## Directions for this task
Starting with the first line below, reproduce each line exactly until you have included the one bearing "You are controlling".

Stored items:
○ ○ ○

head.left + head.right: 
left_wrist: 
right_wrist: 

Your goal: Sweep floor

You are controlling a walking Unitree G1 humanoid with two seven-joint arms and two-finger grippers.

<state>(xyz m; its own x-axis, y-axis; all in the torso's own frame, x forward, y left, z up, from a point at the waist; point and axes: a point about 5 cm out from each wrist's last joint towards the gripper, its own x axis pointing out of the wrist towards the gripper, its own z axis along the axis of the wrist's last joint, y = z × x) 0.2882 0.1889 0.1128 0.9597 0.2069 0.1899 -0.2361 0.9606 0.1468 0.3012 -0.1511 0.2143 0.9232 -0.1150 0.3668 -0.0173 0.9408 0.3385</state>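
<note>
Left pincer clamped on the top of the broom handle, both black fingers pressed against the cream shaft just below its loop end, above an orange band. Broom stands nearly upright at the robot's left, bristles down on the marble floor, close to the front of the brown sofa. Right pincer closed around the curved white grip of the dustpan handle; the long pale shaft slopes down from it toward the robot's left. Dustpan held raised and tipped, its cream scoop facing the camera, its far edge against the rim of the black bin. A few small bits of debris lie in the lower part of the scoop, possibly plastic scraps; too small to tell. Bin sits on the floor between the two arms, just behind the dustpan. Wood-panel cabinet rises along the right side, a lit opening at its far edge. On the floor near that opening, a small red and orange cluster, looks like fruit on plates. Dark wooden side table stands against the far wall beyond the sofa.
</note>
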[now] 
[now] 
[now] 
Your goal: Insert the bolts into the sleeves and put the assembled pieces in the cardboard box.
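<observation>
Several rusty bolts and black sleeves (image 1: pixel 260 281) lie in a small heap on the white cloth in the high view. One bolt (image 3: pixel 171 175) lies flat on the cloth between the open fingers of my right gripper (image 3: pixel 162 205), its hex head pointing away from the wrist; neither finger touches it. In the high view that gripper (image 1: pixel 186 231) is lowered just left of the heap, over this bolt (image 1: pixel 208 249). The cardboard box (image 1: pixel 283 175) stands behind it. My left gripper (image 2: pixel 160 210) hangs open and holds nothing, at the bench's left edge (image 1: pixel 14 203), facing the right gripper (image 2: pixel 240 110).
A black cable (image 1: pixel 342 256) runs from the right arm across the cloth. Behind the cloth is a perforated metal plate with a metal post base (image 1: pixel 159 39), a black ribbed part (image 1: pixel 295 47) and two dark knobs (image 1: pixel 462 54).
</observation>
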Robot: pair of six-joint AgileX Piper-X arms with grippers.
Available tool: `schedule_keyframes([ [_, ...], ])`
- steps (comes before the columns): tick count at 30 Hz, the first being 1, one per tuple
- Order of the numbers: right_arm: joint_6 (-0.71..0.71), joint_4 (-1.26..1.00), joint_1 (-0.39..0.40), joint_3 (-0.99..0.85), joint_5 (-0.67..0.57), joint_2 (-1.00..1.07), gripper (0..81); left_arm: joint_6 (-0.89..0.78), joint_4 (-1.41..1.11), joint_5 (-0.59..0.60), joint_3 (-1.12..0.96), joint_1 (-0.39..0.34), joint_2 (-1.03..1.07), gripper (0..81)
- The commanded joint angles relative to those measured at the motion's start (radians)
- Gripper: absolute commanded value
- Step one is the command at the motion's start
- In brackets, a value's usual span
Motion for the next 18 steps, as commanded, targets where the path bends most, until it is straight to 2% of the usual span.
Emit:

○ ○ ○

## Task solution
head.left + head.right: 
left_wrist: 
right_wrist: 

Your goal: Sweep floor

You are controlling a walking Unitree G1 humanoid with two seven-joint arms and two-finger grippers.

Nothing else is needed to complete the answer.